# Rain Barrel safe for aquarium used?



## lemuj (Dec 7, 2006)

Not sure if its been asked before, but Halton region is soon to be having the rain barrel sale again. Just wondering if this is safe to use to age water for water changes? There is no information in their website regarding the material used other than its recycled product.

http://rainbarrel.ca/halton/

Thoughts?


----------



## ksimdjembe (Nov 11, 2006)

Apparently they are food grade, and thus should be fine for aquarium use.

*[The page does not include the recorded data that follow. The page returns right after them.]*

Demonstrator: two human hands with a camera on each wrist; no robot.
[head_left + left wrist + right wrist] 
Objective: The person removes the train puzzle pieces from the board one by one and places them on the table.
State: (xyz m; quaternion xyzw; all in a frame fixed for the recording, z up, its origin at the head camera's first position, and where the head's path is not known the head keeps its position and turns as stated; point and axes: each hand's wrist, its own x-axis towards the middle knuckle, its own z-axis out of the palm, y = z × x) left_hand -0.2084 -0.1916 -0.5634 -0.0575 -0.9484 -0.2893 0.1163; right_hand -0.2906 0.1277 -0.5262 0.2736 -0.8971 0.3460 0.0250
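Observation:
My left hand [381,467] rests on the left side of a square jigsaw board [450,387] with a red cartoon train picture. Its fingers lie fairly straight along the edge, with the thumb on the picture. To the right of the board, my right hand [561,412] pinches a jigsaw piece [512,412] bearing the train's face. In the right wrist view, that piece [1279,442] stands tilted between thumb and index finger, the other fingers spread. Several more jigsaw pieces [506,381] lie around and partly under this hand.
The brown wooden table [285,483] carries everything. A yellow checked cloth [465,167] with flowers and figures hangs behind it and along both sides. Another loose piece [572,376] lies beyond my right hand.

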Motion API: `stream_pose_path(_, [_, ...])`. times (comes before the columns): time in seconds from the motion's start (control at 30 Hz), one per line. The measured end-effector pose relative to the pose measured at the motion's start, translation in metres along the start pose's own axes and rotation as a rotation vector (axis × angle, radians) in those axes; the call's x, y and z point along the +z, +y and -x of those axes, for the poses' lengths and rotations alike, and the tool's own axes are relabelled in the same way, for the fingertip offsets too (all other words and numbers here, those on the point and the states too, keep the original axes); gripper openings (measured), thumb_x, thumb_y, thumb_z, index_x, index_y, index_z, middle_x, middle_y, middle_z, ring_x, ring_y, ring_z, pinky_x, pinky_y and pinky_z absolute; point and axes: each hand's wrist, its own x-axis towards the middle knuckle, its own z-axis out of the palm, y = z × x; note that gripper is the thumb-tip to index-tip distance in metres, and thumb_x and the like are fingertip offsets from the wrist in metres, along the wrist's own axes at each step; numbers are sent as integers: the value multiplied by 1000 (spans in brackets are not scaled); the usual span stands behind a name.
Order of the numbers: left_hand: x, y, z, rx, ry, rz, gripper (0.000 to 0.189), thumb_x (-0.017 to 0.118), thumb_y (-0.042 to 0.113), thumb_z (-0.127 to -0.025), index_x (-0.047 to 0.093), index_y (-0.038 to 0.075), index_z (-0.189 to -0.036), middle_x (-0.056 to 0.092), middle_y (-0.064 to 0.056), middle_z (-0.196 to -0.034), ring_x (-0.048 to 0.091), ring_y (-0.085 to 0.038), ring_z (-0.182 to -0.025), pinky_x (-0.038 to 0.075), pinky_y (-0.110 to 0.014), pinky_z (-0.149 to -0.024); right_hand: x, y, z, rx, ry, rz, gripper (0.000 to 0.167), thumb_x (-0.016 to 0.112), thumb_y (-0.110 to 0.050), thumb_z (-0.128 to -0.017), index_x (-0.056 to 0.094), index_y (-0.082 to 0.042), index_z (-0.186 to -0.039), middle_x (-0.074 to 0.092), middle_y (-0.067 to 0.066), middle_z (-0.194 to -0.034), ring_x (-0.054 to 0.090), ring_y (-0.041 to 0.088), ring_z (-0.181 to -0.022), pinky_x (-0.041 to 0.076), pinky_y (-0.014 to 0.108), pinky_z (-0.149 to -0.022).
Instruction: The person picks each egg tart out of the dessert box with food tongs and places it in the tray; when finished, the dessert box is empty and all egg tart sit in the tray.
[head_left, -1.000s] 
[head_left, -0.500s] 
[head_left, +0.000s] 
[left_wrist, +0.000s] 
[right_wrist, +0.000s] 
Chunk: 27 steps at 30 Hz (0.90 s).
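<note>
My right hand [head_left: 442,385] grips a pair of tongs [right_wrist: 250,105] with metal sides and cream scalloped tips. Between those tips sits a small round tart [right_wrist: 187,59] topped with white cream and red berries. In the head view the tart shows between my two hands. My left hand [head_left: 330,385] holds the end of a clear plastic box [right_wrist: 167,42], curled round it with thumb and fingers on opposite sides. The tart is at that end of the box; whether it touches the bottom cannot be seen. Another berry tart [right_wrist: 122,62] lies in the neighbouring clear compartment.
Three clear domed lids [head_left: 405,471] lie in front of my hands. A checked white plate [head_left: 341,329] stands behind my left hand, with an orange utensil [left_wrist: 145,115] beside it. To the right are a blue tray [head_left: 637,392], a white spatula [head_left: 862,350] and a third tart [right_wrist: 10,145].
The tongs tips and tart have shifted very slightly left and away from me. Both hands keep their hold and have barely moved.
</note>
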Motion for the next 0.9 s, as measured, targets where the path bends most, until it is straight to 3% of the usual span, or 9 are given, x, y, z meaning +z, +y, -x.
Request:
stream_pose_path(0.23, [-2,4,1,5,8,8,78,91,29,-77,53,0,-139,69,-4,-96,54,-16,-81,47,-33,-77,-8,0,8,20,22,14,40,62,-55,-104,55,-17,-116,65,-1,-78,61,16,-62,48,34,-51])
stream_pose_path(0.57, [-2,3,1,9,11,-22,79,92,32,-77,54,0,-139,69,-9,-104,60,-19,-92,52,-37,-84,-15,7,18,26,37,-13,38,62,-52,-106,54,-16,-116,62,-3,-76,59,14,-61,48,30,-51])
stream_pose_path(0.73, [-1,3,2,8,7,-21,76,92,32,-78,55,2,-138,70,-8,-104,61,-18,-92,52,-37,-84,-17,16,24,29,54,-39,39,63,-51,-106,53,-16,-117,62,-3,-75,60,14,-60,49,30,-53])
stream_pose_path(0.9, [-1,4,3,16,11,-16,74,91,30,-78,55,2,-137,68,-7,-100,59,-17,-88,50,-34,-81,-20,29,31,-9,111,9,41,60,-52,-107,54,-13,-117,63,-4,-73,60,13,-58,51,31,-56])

for what it's worth, there is a sale in the Durham region as well:
www.rainbarrel.ca/pickeringhs


----------



## pyrrolin (Jan 11, 2012)

barrel may be safe but the water source might not, if it is coming off your roof, it will pick up tar and stuff from the roof


----------



## lemuj (Dec 7, 2006)

I now have the barrel. Now looking for some sort of pump to send water to my tank. Can someone please chime in which model/brand I should be looking for this type of application? I plan on adding a heater in the barrel as well.


----------



## Altumnut (May 12, 2010)

My favorite....Danner Mag-Drive Supreme 12 - 1200 GPH Water Pump and come in different sizes. The # is basically the gallons per hour x100.

This one is easy on the pocket book and very dependable....http://www.homedepot.com/p/Wayne-1-10-HP-Portable-Transfer-Utility-Pump-PC2/100047107

...Ralph


----------